Standing in that starting corral, with thousands of people in front of me, and hundreds behind me, I should have been super nervous. Like, stomach-flipping, head-tripping nervous. I should have been internally freaking out about the fact that I was about to be tasked with running 13.1 miles – farther than I’ve ever gone.
But, I wasn’t.
I didn’t check my shoelaces. I didn’t think of the enormity of what I was about to do. I didn’t worry about having to pee or getting a cramp or feeling my knee seize up.
And, I think it’s because I just didn’t have time for that business. I had just two-wheeled it into the starting corral with my ridiculously inspirational running buddy, Jessica, after completing one helluva warm-up run. We may have left skid marks, but we didn’t check to be sure.
Yeah. We ran before our run. Which is like cleaning the house before the cleaning lady comes over, right? Or, in my mind, it was more like when boxers spar just enough to break a sweat before their big match.
That was us. A little less Oscar de la Hoya, a little more “Bridget Jones Runs Her First Half Marathon After Misjudging How Far Her Hotel Was From The Start Line.” Like desperate, crazy chicks who were just trying not to miss the half-marathon they’d spent the last six months training for.
Look, it wasn’t by choice. We’re thinking we clocked a couple miles, but it’s hard to measure with any precision when you’re running in between slot machines and dodging tourists offering smart remarks on the Las Vegas strip. Yes, buzzed dude with the loud mouth, we knew the race had already started, and yes, we knew it was on the street – not the sidewalk.
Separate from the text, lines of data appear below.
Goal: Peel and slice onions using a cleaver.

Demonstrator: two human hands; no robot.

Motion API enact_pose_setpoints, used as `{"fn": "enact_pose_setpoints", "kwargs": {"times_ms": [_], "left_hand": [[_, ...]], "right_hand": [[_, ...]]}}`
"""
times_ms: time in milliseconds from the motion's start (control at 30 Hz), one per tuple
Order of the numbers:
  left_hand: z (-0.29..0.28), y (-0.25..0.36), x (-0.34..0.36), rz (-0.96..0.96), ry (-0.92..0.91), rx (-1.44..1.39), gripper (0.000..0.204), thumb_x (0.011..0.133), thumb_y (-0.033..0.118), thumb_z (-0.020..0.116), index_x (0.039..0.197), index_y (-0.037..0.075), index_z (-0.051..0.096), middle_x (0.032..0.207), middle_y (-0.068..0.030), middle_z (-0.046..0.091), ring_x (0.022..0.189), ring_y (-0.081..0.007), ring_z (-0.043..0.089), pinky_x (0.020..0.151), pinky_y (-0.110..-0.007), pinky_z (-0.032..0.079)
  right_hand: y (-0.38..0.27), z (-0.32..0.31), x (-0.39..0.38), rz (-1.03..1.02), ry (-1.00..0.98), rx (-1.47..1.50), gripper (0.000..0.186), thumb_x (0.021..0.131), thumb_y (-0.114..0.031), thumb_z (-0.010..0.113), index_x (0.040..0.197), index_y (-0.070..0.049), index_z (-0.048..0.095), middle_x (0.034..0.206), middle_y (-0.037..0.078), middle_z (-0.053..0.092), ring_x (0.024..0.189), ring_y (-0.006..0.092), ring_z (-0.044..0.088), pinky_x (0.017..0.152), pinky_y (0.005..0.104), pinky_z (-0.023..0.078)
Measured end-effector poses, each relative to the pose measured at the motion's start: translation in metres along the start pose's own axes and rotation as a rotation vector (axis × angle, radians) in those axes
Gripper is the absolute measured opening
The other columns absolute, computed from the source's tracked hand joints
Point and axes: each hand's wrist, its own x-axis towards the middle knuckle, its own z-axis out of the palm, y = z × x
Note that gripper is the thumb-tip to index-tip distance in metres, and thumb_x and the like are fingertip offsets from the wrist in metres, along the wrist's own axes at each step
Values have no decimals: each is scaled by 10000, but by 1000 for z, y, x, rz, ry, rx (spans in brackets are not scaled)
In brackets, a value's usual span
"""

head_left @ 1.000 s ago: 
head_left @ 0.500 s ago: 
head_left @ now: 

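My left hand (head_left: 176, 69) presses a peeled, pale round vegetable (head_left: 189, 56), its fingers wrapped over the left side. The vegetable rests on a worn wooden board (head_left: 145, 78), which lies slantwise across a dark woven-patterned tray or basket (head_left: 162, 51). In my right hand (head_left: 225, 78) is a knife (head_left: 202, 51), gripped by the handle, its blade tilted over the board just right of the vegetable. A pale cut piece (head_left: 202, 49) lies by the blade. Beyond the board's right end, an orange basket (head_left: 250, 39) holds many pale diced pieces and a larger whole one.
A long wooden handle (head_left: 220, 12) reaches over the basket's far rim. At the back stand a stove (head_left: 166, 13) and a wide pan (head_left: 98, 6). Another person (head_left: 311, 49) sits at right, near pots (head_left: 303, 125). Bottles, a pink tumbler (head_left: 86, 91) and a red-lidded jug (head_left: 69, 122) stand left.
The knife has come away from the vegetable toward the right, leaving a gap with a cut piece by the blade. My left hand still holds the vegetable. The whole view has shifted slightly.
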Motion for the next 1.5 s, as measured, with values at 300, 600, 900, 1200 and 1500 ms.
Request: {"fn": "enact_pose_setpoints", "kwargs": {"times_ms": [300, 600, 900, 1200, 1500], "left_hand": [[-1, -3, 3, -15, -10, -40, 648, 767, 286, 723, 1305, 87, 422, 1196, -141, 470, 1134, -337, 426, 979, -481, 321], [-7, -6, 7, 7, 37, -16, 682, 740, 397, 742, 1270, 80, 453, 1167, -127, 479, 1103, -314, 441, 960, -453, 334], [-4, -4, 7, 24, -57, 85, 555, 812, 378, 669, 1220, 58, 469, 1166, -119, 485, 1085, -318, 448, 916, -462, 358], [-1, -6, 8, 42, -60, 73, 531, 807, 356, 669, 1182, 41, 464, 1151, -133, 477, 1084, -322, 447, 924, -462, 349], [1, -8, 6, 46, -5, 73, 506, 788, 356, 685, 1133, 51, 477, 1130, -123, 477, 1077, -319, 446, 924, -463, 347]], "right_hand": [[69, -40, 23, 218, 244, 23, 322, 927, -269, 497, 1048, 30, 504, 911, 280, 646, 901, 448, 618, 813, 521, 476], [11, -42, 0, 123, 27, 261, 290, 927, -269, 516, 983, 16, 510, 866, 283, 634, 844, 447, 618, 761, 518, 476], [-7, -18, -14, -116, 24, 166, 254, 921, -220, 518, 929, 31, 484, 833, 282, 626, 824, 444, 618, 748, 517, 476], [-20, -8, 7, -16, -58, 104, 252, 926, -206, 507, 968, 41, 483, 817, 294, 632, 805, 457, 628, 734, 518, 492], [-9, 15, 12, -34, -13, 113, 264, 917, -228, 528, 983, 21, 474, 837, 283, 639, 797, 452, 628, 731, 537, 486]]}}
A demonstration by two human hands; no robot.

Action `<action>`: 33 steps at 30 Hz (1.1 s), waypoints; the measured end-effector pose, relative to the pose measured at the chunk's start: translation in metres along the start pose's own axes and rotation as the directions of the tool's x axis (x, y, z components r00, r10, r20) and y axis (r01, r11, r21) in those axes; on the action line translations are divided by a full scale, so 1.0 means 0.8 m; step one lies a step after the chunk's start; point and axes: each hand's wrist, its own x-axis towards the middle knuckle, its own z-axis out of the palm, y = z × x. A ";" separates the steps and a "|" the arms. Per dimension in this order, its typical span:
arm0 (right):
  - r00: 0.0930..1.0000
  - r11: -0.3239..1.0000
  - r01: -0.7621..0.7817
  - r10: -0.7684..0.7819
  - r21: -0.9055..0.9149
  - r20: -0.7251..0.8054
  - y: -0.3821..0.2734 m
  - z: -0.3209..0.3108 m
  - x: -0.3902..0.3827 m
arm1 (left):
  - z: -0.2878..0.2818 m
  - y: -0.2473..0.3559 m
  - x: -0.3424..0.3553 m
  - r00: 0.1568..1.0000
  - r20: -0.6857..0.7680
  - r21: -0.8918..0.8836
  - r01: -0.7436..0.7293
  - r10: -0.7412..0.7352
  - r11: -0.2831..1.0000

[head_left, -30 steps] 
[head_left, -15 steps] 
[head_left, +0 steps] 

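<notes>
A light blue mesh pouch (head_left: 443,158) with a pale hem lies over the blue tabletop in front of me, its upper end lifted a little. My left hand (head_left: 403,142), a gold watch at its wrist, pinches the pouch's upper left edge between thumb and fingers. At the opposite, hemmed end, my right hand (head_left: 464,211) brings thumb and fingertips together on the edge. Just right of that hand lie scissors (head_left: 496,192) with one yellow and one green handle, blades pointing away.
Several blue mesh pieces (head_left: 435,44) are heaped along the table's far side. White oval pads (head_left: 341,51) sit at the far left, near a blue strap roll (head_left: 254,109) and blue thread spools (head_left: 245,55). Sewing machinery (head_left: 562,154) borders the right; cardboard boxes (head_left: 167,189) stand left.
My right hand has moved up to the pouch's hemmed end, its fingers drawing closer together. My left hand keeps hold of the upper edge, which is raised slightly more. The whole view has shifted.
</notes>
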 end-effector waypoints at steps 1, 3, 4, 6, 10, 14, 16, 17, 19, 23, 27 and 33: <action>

But, we were in a little situation. And our only chance to make the starting line was to double-time it through the crowds, across casino floors and into some random corral we weren’t even assigned to.
It had been a busy day. As we stood awaiting our turn to run, for real, watching the flames come out the top of the starting line with each wave of runners, we were only a couple hours removed from flying across Fremont Street on an epic zipline ride that sent us soaring 12 stories above old-town Las Vegas.
The $40 Slotzilla ride was a no-brainer. It promised to send us at up to 40 miles-per-hour, head first, over the crowds below that would look up as we squealed down that line. And it delivered on that promise. I remember laughing so hard as the line tightened, leaving us suspended but waiting to be released. When that door dropped, revealing the decision we just made, I couldn’t not scream.
And, lucky us. Ron snagged the go-pro footage of it all.
At the time, I thought it was the perfect distraction from pre-race jitters. Because, I’m pretty damn jittery before a race. Especially when 40,000 people are involved. At a distance I’ve never done. In a city I don’t know, one that was still recovering from tragedy, its reminders all along the route.
From the security at each intersection, where law enforcement stacked themselves against diagonally-parked city buses. To the #VegasStrong billboards. To the banners where runners stopped to write words of support.
Reminders were everywhere. So, I just didn’t need to get in my head. Not before this run, in this city, with this tragedy in its wake. That zipline was a willing distraction. The pre-run run? Not so much.
But, during that spontaneous warm-up run, Jessica and I kind of became other people. We shed our niceties and started barking. At each other and at hotel staff.
“WHERE’S THE MONORAIL STATION!” I barked two steps inside of Harrah’s at the first employee I saw.
“LISA! OVER HERE.” Jessica barked across the two aisles of slot machines that separated us.
“I CAN’T BELIEVE THIS!” A frustrated exclamation that came from both me and Jessica as we bobbed and weaved through traffic, jogging up escalators and apologizing to tourists who were in no hurry at all.
For good measure, we sprinkled a nice assortment of four-letter words along the way. We couldn’t help it. And it didn’t matter, since we were in a city that allowed a 50-something dude to stand in the great-wide-open wearing only a thong-sling-type thing to cradle his family jewels. We weren’t making anybody blush with our language, that’s for sure.
But, we were inhaling second-hand smoke, running through darkened showrooms, hoping like hell we could find the dang monorail because we needed to make up time, since we had 30 minutes to cover what our map told us would take more than an hour.
As a footnote, it takes nine years to get through a Las Vegas casino. And we were running! We were running fast enough to break a sweat, and it was not warm out that day.
But that sweat only got us ready for the fight, I suppose. Because 13.1 miles ain’t easy. It’s doable, but it’s a challenge. I lucked out and floated through the midway point achieving that coveted runner’s high, but returned to earth as I began to realize how close we were to the finish line, where the snack pack of Pringles tasted like cuisine from the finest restaurant on the planet.
This is the only time I’ll say that, too.
We made it to the start line. We found the finish line. And we have the medals to prove it. Even though those medals only celebrate the half marathon, we both know we put down at least 15.1.
But, don’t people say the adventure is in the journey? Not always the destination? Totally understand that now. Because I’m pretty sure the salt on those Pringles wouldn’t have tasted as decadent without that desperate warm-up run through Harrah’s and New York, New York.